Simulating the *rest* of the political disagreement

There’s a mistake I made a couple times and didn’t really internalize the lesson as fast as I’d like. Moreover, it wasn’t even a failure to generalize, it was basically a failure to even have a single update stick about a single situation.

The particular example was me saying, roughly:

Look, I’m 60%+ on “Alignment is quite hard, in a way that’s unlikely to be solved without a 6+ year pause.” I can imagine believing it was lower, but it feels crazy to me to think it’s lower than like 15%. And at 15%, it’s still horrendously irresponsible to solve AI takeoff via rushing forward and winging-it than “everybody stop, and actually give yourselves time think.”

The error mode here is something like “I was imagining what I’d think if you slid this one belief slider from ~60%+ to 15%, without imagining all the other beliefs that would probably be different if I earnestly believed the 15%.”

That error feels like a “reasonable honest mistake.”

But, the part where I was like “C’mon guys, even if you only, like, sorta-kinda agreed with me on this point, you’d still obviously be part of my political coalition for a global halt that is able to last 10+ years, right?”

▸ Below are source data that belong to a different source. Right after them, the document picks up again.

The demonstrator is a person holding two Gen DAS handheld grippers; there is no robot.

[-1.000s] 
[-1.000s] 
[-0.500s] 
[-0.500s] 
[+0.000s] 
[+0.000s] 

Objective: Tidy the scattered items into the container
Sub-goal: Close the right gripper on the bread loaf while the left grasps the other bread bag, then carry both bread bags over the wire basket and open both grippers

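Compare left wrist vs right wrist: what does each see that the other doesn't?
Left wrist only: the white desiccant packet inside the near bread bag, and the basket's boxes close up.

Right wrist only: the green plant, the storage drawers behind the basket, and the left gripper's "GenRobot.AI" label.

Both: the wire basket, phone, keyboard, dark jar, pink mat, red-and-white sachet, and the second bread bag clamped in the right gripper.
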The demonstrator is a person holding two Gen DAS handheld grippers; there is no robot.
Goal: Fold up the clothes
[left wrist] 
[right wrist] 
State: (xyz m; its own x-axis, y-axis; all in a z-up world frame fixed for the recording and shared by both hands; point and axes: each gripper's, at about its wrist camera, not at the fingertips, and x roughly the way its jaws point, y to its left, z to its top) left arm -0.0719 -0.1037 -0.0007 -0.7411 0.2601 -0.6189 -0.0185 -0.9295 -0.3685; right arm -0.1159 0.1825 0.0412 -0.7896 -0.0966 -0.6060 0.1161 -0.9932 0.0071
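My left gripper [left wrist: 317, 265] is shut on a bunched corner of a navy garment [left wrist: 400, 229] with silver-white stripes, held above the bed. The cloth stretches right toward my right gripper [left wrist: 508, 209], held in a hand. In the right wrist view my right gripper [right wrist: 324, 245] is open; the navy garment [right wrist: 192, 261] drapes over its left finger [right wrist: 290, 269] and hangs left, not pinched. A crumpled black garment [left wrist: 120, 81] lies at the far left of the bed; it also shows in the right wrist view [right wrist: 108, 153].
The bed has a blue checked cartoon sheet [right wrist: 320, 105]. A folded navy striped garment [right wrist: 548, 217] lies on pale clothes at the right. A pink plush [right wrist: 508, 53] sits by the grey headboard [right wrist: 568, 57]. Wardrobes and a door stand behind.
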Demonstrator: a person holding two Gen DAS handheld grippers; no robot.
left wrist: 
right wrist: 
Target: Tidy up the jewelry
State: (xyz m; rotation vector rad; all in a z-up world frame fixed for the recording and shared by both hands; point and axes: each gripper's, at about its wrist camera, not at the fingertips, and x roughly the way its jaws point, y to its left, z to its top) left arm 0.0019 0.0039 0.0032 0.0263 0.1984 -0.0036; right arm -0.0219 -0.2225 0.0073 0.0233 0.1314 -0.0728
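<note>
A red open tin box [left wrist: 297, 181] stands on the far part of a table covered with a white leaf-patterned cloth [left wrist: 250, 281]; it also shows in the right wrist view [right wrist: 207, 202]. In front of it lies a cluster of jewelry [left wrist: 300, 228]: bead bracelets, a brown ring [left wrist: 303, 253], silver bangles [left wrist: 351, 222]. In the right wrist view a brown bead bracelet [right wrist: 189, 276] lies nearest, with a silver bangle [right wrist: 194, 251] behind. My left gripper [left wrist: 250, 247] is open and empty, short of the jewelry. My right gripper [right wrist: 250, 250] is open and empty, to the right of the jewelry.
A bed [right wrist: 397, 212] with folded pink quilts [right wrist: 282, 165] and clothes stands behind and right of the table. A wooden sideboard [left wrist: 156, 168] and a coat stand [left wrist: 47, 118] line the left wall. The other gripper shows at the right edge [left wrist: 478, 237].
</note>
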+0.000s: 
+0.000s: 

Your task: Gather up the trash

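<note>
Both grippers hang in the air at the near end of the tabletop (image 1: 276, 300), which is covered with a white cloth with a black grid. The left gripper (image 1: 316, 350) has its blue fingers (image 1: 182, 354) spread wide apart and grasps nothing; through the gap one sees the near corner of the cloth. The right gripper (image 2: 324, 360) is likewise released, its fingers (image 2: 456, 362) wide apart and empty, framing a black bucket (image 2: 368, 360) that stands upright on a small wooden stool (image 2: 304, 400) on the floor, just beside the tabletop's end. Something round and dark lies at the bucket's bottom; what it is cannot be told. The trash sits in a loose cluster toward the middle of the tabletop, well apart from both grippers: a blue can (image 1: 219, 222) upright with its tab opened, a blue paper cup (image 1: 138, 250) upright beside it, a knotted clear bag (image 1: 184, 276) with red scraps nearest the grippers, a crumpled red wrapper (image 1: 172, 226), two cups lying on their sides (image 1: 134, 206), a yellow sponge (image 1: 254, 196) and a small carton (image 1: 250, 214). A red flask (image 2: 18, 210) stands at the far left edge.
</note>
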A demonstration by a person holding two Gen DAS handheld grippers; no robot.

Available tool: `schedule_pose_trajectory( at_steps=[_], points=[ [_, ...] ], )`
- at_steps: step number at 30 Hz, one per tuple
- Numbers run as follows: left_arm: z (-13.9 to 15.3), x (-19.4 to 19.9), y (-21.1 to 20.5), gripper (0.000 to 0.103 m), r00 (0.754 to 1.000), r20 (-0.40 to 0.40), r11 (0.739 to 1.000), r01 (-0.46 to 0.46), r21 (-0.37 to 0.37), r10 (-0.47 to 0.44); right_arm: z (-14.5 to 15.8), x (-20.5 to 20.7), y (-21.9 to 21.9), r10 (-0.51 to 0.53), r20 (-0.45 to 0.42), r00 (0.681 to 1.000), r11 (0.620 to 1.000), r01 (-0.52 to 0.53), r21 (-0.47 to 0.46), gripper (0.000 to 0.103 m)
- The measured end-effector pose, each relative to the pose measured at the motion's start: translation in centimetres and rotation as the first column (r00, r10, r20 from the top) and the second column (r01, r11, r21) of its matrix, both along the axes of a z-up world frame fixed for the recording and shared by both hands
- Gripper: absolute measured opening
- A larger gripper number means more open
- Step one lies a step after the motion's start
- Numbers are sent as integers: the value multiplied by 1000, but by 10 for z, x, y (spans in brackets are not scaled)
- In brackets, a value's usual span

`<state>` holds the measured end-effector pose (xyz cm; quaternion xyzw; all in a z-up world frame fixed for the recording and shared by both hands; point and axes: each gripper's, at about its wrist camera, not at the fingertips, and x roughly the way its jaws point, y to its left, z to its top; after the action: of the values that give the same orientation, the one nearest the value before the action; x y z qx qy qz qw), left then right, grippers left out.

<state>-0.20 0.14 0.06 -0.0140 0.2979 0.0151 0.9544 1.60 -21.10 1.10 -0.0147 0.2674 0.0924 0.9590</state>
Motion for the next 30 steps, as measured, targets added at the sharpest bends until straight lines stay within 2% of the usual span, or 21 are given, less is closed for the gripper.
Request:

...that feels like a more pernicious, political error. A desire to live in the world where my political coalition has more power, and a bit of an attempt to incept others into thinking it’s true.

(This is an epistemic error, not necessarily a strategic error. Political coalitions are often won by people believing in them harder than it made sense to. But, given that I’ve also staked my macrostrategy on “LessWrong is a place for shared mapmaking, and putting a lot of effort to hold onto that even as the incentives push towards political manuevering,” I’d have to count it as a strategic error for me in this context)

The specific counterarguments I heard were:

  • If “Superalignment is real hard risk” is only like 15%, you might have primary threat models that are pretty differently shaped, and be focusing your efforts on reducing risk in the other 85% of worlds.

  • Relatedly, my phrasing made more sense if the goal was to cut risk down to something “acceptable” (like, <5%). You might think it’s more useful to focus on strategies that are more likely to work, and which cut risk down from, say, 70% to 35%. (which does seem more plausible to me if I believed alignment wouldn’t likely require 6+ year pauses to get right).

Now I’m not arguing that those rejoinders are slam dunks. But, I hadn’t thought of them when I was making the argument, and I don’t currently have a strong counter-counterargument at the moment. Upon reflection, I can see a little slippery-graspy move I was doing where I was hoping to skip over the hard work of fully simulating another perspective and addressing all their points.

(to spell out: the above arguments are specifically against “if AI alignment is only 15% likely to difficult enough to require a substantial pause, you should [be angling a bit to either pause or at least preserve option-value to pause”. It’s not an argument against alignment likely requiring a pause)

...

I do still overall think we need a long pause to have a decent chance of non-horrible things happening. And I still feel like something epistemically slippery is going on in the worldviews of most people who are hopeful about survival in a world where companies continue mostly rushing towards superintelligence.

But, seems good for me to acknowledge when I did something epistemically slippery myself. In particular given that I think that epistemic-slipperiness is a fairly central problem in the public conversation about AI, and it’d probablyhelp to get better at public convos about it.

The Takeaways

Notice thoughts like “anyone who even believes a weak version of My Thing should end up agreeing with my ultimate conclusion”, and hold them with at least a bit of skepticism. (The exact TAP probably depends a bit on the situation)

More generally, remember if that variation in belief often doesn’t just turn on a single knob, if someone disagrees with one piece they probably disagreeabout a bunch of other pieces. Disagreements are more frustratingly fractal than you might hope.

(See also: “You can’t possibly succeed without [My Pet Issue]”)

Appendix: The prior arguments

I first made this-sort-of-claim in a conversation with Zac Hatfield-Dodds that I’d later recount on Anthropic, and taking “technical philosophy” more seriously. I don’t think I actually made the error here exactly). But in the comments, Ryan Greenblatt replied with some counterarguments and I said “oh, yeah that makes sense”, and later in The Problem I ended up running through the same loop with Buck.